The Importance of Square One
Here’s a scary fact of life for fiction writers: Not all story ideas are good story ideas. Not all of them, even when they glow in the dark at the first spark of inspiration, can be made to work on all the levels necessary within a novel or a screenplay, or simply work at a level that is high enough.
It is asking a lot of a story that’s written randomly to not read as if it was, in fact, written randomly. Or read as if it were written by an author who doesn’t yet possess the requisite story instinct, in the form of knowledge about the principles and criteria that apply. Great stories don’t write themselves. (And right there, dear readers, is where my editor at Writers Digest Books found the title of the book from which these excerpts are lifted.)
High-potential ideas can be recognized from standards of criteria.
Too many new writers commit to ideas that aren’t really stories at all. It may be a good short story idea, or even an idea for a scene from a novel or movie. Like, “What if someone stole your mother’s ashes from your car on the morning of her memorial service?”
That idea was once pitched to me in a workshop, and the feedback was tough to hear and just as tough to give. If your idea is more suited to an episode of The Twilight Zone than it is a multifaceted, criteria-crushing candidate for a novel—it might make for a good scene, but it’s not yet layered enough for an actual story—you need to learn to recognize that difference. You’d need to nurture that particular idea upward, searching for a larger tapestry that might build on the limited scope of that idea.
Do this, and you will instantly find yourself rubbing elbows in the top ten percentile ranks of authors who understand this to be true. Until the idea meets the criteria for a powerful story, which is an issue of both knowledge and instinct, it should remain a work-in-progress.
Here’s the best writing tip I’ve ever heard.

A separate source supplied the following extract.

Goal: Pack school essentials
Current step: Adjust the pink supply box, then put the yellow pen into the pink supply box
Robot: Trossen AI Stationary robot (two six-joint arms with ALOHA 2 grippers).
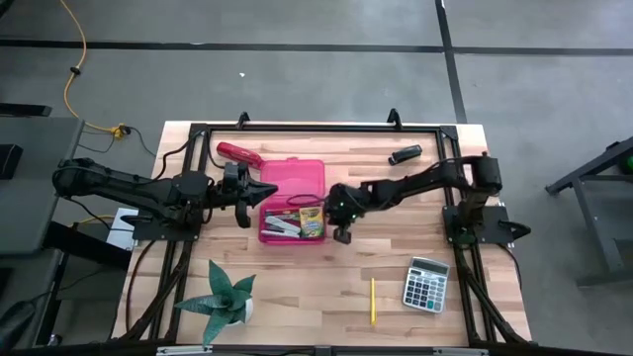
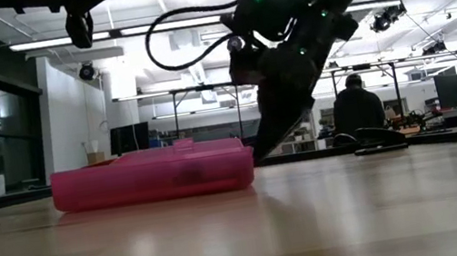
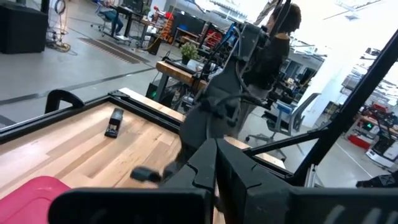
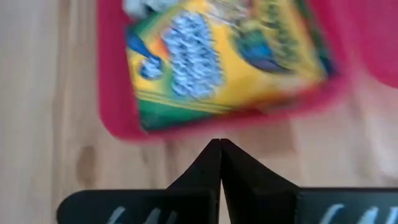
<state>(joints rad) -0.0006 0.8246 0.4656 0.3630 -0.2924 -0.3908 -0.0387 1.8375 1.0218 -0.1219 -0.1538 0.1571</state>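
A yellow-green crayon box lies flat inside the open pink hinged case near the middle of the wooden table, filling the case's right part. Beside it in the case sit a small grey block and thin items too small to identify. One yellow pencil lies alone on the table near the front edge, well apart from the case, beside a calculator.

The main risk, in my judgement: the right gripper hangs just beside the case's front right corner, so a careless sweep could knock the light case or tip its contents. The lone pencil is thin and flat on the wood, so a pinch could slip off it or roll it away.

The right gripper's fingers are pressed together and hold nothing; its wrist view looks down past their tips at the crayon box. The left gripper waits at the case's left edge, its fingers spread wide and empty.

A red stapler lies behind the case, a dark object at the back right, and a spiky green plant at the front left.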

It came from a keynote address at a writing conference. The speaker was a senior New York literary agent with a who’s-who client list, who said this:
When a story idea strikes you … run.
Not run toward it. Run from it.
Make it chase you. If the idea is fundamentally weaker than it seems at first blush—because certainly, sometimes things strike us in ways we can’t defend or understand—time itself, seasoned by an understanding of applicable criteria and through the filter of your instincts, will be your ally in ultimately seeing it for what it is, and what it isn’t.

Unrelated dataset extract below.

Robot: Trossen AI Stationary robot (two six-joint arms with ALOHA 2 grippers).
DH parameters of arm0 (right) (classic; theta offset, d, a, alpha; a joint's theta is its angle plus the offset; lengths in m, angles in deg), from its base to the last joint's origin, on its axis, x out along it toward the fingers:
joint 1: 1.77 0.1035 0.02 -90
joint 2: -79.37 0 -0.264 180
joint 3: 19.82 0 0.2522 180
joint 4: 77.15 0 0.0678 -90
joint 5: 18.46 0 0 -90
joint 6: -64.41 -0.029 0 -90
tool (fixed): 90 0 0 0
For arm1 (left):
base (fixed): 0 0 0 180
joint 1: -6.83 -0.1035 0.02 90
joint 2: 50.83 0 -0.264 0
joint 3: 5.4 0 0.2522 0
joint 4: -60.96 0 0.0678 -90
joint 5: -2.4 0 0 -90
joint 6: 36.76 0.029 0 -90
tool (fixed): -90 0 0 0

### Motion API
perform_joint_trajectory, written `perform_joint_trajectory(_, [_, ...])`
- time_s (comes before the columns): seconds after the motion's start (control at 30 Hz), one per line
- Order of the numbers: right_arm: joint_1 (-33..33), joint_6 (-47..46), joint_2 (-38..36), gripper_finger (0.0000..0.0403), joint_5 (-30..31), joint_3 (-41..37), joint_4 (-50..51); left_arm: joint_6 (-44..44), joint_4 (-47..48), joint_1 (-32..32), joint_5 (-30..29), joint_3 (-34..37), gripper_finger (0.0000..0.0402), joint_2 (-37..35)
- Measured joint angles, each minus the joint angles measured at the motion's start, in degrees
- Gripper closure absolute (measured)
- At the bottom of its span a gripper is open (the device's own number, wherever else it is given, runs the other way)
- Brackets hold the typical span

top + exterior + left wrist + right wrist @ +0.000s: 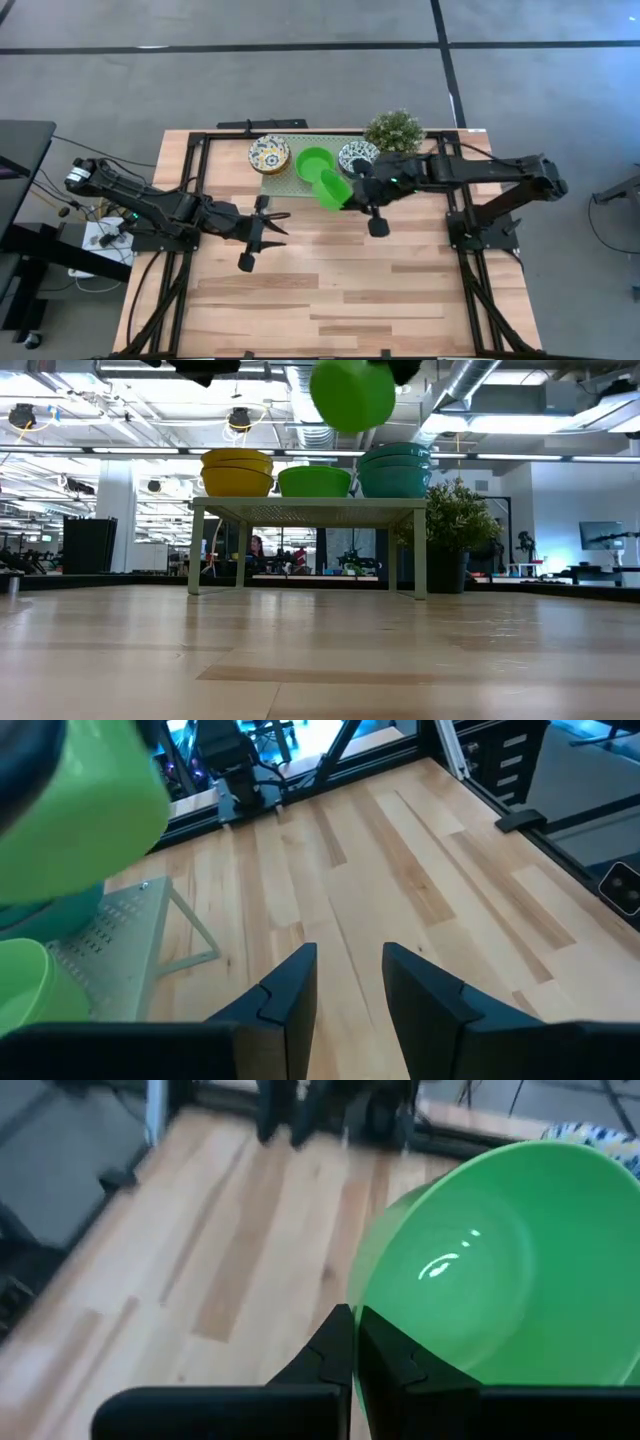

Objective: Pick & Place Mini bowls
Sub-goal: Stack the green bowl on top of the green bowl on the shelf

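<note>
My right gripper (352, 192) is shut on a plain green mini bowl (333, 189), held in the air in front of a low green perforated stand (300, 182); in the low view the bowl (352, 395) hangs high above it. On the stand rest a yellow-blue patterned bowl stack (268, 154), a green bowl (313, 162) and a blue-white patterned stack (357, 156). My left gripper (262, 225) is open, low over the table, left of the held bowl. Its wrist view shows the open fingers (350, 985) and the held bowl (80, 810). My right gripper (355, 1320) pinches the green bowl by its rim (362, 1295) between the two fingers, which come from the table's right side. The bowl is lifted clear of table and stand and is tilted, its hollow (500, 1270) facing the wrist camera.
A small potted plant (395, 130) stands at the table's far edge, right of the stand. Black frame rails (470, 235) run along both sides of the table. Bare wood (340, 290) lies across the near half.
</note>
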Motion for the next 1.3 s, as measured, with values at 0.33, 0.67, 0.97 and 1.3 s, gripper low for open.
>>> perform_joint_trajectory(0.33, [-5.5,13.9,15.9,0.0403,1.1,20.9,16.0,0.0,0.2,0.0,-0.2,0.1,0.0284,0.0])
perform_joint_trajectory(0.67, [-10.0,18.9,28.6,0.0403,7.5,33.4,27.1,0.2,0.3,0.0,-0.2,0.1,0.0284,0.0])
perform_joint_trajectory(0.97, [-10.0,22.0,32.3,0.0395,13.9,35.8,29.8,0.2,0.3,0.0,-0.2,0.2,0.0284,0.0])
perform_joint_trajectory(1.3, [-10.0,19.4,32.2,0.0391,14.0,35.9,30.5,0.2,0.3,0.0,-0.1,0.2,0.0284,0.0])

Nobody is standing at the gate giving you a user’s manual and a life preserver for your story idea. It’s all on you. Rather, the better approach is to juxtapose your ideas against known criteria. Make sure you go out on a few dates with your story idea before you propose marriage, and make sure you have criteria to apply, informing a sense of knowing what needs to happen, before you do.
These excerpts are taken from my new craft book, “Great Stories Don’t Write Themselves.” Feel free to share with your writer friends, directly or via social media.
Scroll down to find the previous posts in this series. If you reading this via email, click HERE to go to Storyfix.com, to do just that.
One Response
Regarding an idea for a story, it’s worth asking…Why do people read fiction?
Because their own life just isn’t that interesting…it’s gotten mundane. It doesn’t offer what they dream about.
So does YOUR story idea offer something that IS interesting, something one would dream about?
Does your idea compel someone to wonder, “what would THAT be like?”
Is your story about something you find exciting, but nobody else does? For example, there was a guy who lived a rough life, his wife left him, he brought up two kids who became drug addicts and mooched off him until he died. You may find that interesting…
But I find that dreary, sad. You can see that in the real world almost anywhere. Go to AA meetings and listen to their stories or those addicted to drugs trying to shake them. It’s dreary, it’s sad, and it’s nothing I want to read–it’s something I would like to FIX.
Would you find it interesting if you knew heroin comes from poppies? Where’s the number one source of poppies in the world? That would be Afghanistan.
“Afghanistan’s opium poppy harvest produces more than 90% of illicit heroin globally and more than 95% of the European supply. More land is used for opium in Afghanistan than is used for coca cultivation in Latin America.” The source is Wikipedia.
Isn’t it interesting there’s a “war” in Afghanistan that has been going on since (okay even earlier) 2001? One would think that with all that war, you couldn’t produce 90% of the illicit heroin globally and not get CAUGHT.
Curiosity and suspicion are the same animal!
So there’s a bunch of ideas stirred into a pot that on the face of it is interesting enough.
With all the heroin in America, do you think it could be tracked to where 90% of it’s grown?
Are we just that BAD at tracking, or is there a coverup?
People can’t get addicted to heroin if it’s not available. It don’t grow on trees and appears to grow in Afghanistan.
Get an idea…let it percolate. If you forget about it, then it’s worth forgetting about. If it eats at you…maybe there’s something there. But it just can’t be your interest–no matter how much you toil over it.
Others have to find it compelling to pick up your book and read the cover, then the jacket and the back (you must hook them during that time–or your fish is GONE).